- [What needs to be done]: From the listing that follows, output everything exactly except the pictures.

=== Section Start ===

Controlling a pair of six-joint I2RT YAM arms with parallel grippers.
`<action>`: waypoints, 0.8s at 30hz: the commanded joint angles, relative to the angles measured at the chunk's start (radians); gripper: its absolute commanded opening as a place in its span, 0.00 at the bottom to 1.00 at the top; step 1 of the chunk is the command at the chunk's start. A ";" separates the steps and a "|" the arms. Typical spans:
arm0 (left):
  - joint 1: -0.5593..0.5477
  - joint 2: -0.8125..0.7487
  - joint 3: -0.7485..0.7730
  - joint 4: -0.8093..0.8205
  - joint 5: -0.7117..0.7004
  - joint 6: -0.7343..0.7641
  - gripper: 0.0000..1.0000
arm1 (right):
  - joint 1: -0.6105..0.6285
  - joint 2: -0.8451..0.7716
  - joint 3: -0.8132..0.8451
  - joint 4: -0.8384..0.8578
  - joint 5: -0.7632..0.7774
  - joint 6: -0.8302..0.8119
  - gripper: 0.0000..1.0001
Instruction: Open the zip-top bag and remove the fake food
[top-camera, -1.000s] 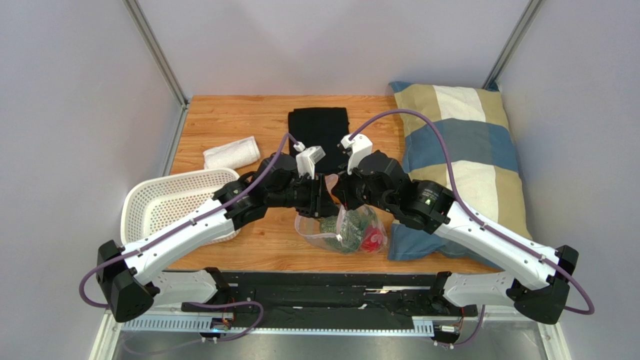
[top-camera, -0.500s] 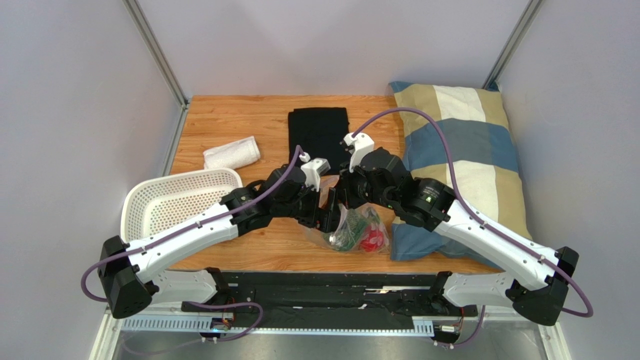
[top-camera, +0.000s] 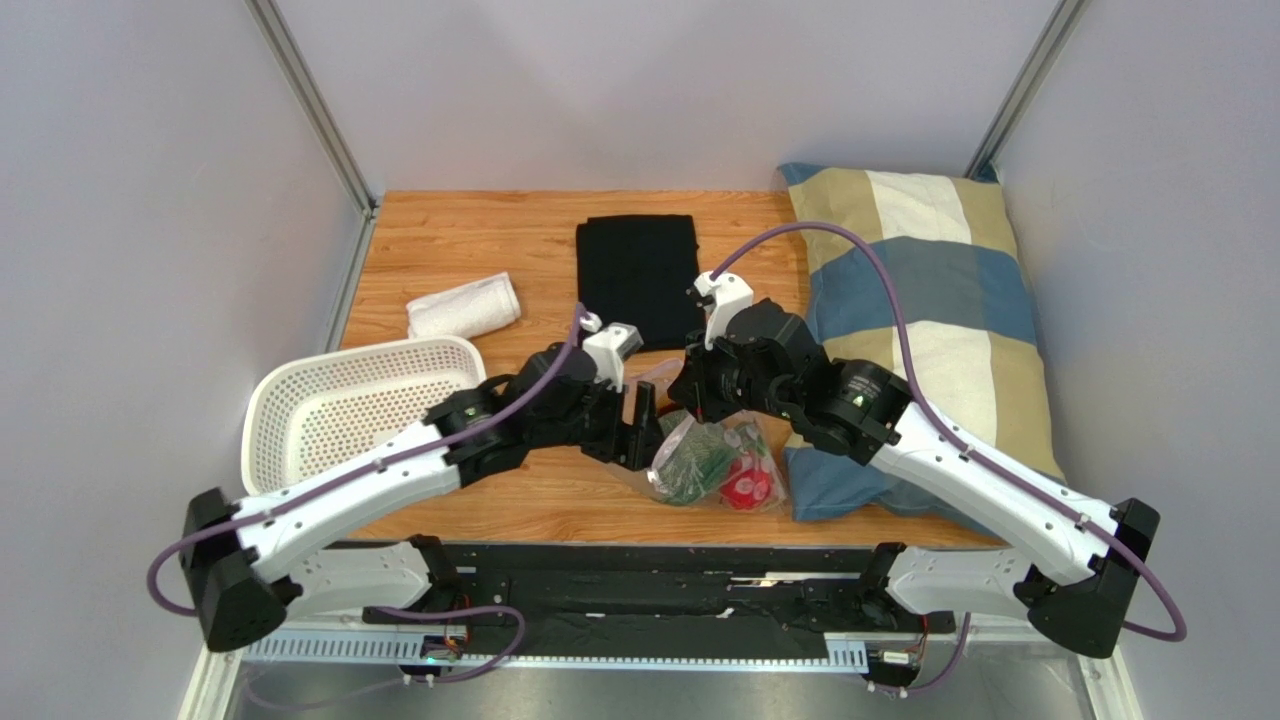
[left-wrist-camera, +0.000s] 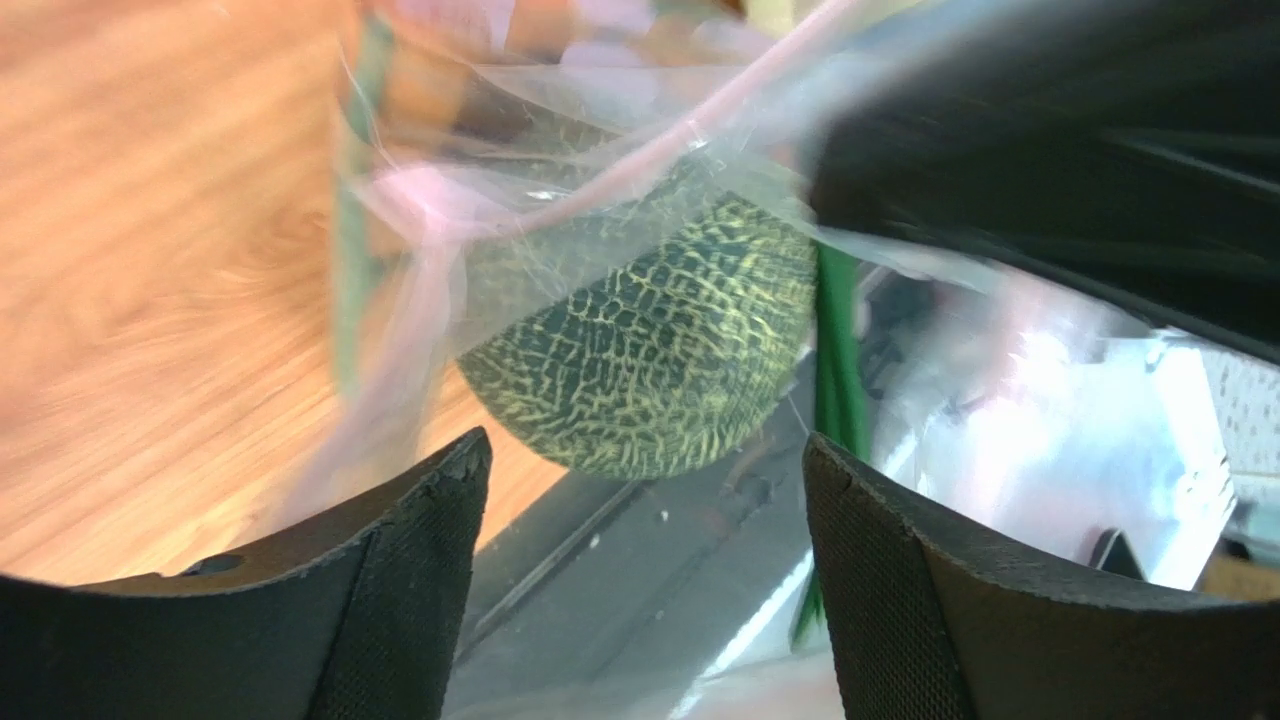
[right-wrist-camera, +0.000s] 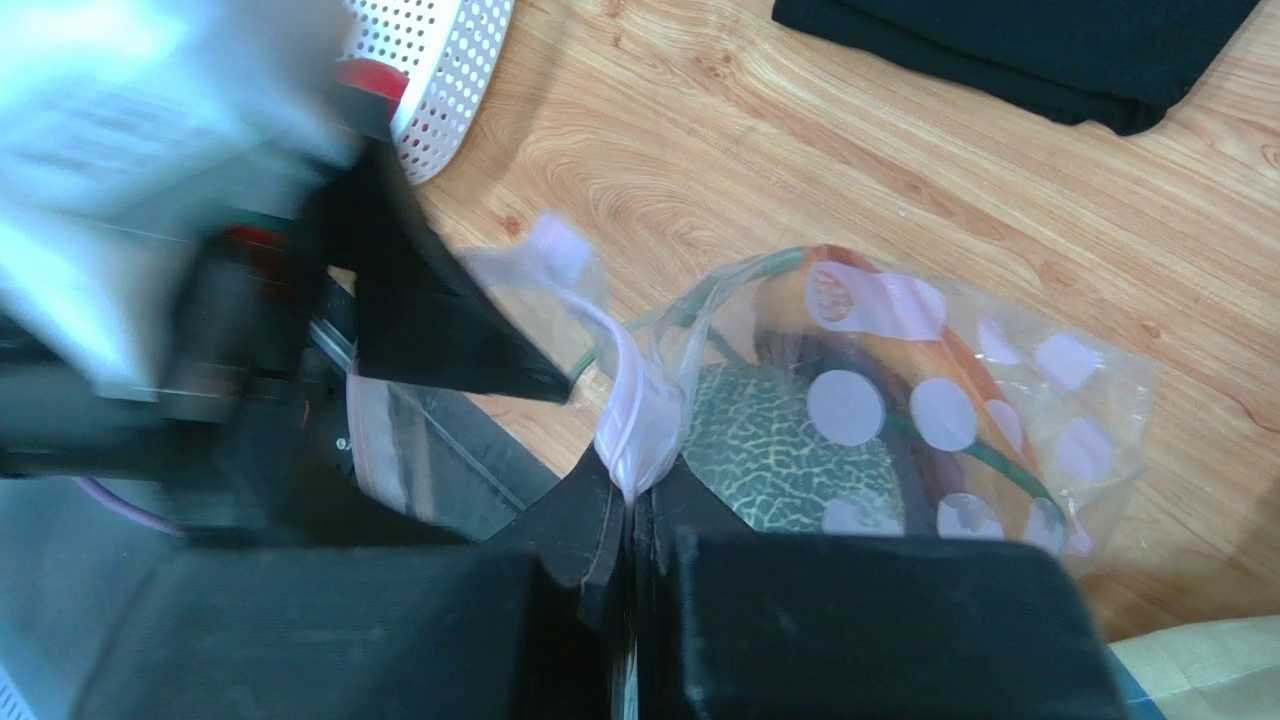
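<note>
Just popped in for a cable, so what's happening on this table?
Two robot arms are working on a zip-top bag near the front edge of the table. The right hand is shut on the bag's pinkish zip strip, holding that lip up. The left hand is open at the bag's mouth, gripping nothing. The fake food, including a green netted piece and a red one, is inside the bag.

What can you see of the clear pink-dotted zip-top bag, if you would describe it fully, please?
The clear, crinkly plastic zip-top bag, printed with pale pink dots, lies on the wooden table near its front edge. The right gripper's fingers pinch its pinkish zip strip and hold that end raised; the mouth looks partly parted. Inside show a green netted round piece, an orange piece, thin green stems and something red.
</note>
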 joint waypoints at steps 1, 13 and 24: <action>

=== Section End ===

- [Completed exercise]:
Controlling a pair of six-joint I2RT YAM arms with parallel grippers.
`<action>`: waypoints, 0.8s at 30hz: the commanded joint angles, relative to the angles measured at the chunk's start (radians); gripper: its absolute commanded opening as a place in its span, 0.00 at the bottom to 1.00 at the top; step 1 of the chunk is the command at the chunk's start. A ";" separates the steps and a "|" the arms. Typical spans:
arm0 (left):
  - joint 1: -0.5593..0.5477
  - joint 2: -0.8125..0.7487
  - joint 3: -0.7485..0.7730
  - joint 4: -0.8093..0.8205
  - joint 5: -0.7117..0.7004
  - joint 6: -0.7343..0.7641
  - gripper: 0.0000..1.0000
arm1 (right):
  - joint 1: -0.6105..0.6285
  - joint 2: -0.8451..0.7716
  - joint 3: -0.8132..0.8451
  - joint 4: -0.8384..0.8578
  - joint 5: -0.7632..0.7774
  - joint 6: -0.8302..0.8119
  - gripper: 0.0000..1.0001
Instruction: Open the zip-top bag and remove the fake food
[top-camera, -1.000s] 
[top-camera, -0.500s] 
[top-camera, +0.000s] 
[left-wrist-camera, +0.000s] 
[right-wrist-camera, +0.000s] 
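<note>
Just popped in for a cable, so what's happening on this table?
Two robot arms are working on a zip-top bag near the front edge of the table. The right hand is shut on the bag's pinkish zip strip, holding that lip up. The left hand is open at the bag's mouth, gripping nothing. The fake food, including a green netted piece and a red one, is inside the bag.

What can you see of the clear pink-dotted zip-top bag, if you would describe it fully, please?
The clear, crinkly plastic zip-top bag, printed with pale pink dots, lies on the wooden table near its front edge. The right gripper's fingers pinch its pinkish zip strip and hold that end raised; the mouth looks partly parted. Inside show a green netted round piece, an orange piece, thin green stems and something red.
</note>
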 joint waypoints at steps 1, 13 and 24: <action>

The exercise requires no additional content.